Work instruction: When you find the line with "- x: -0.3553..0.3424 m" among the records below, reproduce it and each line after it exactly, ending with the line with "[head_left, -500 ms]".

(Dataset records)
━━━━━━━━━━

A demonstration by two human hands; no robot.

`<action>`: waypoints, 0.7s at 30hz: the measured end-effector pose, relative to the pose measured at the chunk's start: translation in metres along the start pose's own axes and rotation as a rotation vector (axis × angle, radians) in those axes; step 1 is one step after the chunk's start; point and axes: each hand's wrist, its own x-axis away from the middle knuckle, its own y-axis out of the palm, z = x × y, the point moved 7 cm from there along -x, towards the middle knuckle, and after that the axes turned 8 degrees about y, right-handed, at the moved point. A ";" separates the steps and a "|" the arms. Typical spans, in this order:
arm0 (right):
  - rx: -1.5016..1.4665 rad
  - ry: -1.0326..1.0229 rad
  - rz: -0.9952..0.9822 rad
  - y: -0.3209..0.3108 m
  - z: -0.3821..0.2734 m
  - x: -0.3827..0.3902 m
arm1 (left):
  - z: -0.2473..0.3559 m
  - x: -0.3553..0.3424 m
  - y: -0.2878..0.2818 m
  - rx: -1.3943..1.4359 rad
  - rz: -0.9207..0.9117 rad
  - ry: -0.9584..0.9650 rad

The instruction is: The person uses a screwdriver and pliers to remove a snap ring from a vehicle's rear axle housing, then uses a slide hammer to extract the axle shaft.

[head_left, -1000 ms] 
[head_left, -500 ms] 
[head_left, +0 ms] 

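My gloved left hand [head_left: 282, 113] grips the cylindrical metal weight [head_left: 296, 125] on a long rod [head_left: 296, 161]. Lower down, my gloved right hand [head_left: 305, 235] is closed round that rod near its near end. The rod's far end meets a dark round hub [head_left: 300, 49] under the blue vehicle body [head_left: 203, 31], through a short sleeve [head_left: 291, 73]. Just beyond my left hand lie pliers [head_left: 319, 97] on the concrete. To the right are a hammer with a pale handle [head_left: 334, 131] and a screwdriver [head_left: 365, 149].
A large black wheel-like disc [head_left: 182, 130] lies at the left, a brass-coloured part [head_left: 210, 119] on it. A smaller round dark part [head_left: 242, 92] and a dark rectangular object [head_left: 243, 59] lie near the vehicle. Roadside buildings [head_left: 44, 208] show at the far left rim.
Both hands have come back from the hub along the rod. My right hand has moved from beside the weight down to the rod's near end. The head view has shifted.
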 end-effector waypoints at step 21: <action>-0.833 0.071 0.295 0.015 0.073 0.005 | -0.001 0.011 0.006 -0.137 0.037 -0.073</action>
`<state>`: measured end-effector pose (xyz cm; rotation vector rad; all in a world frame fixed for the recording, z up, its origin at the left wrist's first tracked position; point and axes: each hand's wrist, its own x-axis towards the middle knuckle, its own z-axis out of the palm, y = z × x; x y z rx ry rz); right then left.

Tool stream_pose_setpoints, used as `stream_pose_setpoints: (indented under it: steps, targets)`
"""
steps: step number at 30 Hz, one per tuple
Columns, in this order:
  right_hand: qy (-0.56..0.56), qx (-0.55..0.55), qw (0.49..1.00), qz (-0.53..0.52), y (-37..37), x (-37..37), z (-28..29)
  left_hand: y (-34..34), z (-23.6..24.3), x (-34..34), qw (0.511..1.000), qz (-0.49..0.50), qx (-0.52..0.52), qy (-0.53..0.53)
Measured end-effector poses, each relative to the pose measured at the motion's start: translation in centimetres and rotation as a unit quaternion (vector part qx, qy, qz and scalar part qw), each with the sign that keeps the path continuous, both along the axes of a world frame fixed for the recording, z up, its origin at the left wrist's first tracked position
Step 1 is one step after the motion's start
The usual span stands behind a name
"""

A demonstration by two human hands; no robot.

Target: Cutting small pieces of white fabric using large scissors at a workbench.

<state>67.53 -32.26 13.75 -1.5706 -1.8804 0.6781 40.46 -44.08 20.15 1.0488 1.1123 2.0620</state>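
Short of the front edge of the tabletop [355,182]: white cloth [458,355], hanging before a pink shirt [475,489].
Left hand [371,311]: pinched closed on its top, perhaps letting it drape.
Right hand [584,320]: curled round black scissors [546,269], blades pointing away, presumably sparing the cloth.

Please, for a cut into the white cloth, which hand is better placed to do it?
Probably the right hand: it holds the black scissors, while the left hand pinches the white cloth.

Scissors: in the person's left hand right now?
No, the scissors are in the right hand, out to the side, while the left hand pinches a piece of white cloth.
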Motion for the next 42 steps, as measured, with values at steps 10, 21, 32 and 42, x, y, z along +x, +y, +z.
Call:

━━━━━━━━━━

Answer below:
  - x: -0.3553..0.3424 m
  - y: -0.2878..0.2818 m
  - rx: -1.3943..1.4359 rad
  - rz: -0.9207..0.9117 rad
  - ry: -0.9584..0.9650 rad

The instruction is: The person uses a screwdriver and pliers to remove a snap ring from a vehicle's rear axle housing, then uses a slide hammer to extract the axle shaft.

[head_left, -1000 ms] 
[head_left, -500 ms] 

Now the answer is complete.